*** Block opens ***

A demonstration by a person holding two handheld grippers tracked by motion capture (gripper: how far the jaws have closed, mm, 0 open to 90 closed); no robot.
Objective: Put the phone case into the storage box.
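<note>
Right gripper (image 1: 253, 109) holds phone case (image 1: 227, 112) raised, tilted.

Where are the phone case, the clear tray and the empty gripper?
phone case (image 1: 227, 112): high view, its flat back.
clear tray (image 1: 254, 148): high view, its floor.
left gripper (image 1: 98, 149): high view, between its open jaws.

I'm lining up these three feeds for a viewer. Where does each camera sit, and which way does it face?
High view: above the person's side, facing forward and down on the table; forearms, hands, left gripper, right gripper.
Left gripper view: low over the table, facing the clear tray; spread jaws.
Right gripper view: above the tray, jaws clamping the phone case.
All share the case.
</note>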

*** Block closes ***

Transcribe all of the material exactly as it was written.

A demonstration by a person holding two handheld grippers tracked by motion capture (gripper: how far the jaws have closed, mm, 0 open to 90 closed); no robot.
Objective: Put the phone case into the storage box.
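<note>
Right gripper (image 1: 253, 109) holds phone case (image 1: 227, 112) raised, tilted.

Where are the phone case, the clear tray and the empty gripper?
phone case (image 1: 227, 112): high view, its flat back.
clear tray (image 1: 254, 148): high view, its floor.
left gripper (image 1: 98, 149): high view, between its open jaws.

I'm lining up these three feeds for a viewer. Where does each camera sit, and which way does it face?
High view: above the person's side, facing forward and down on the table; forearms, hands, left gripper, right gripper.
Left gripper view: low over the table, facing the clear tray; spread jaws.
Right gripper view: above the tray, jaws clamping the phone case.
All share the case.
</note>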

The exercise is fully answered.